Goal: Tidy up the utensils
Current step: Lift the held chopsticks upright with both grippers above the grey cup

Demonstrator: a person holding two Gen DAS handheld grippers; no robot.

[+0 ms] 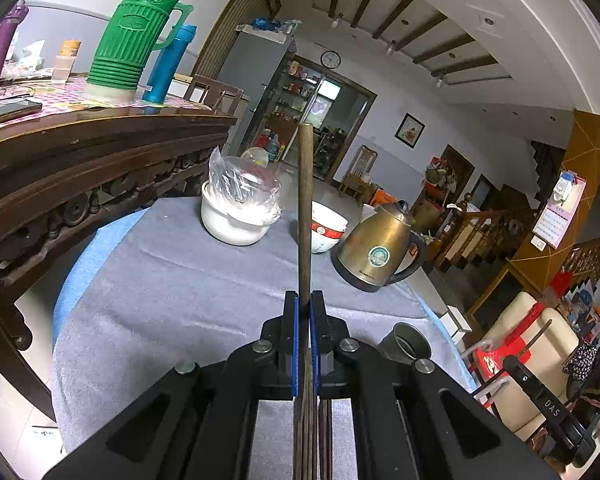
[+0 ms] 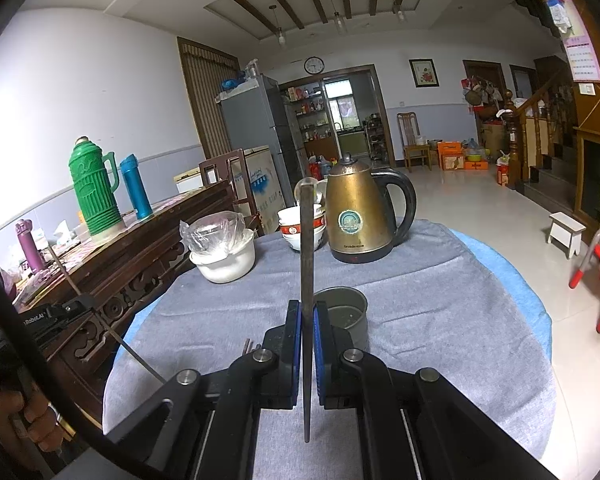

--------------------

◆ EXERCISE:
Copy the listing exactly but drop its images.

◆ WRITTEN ANSWER:
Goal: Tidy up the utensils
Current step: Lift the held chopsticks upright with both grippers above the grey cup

Demonstrator: a person holding two Gen DAS handheld grippers; no robot.

[+0 ms] 
[+0 ms] 

This response is done.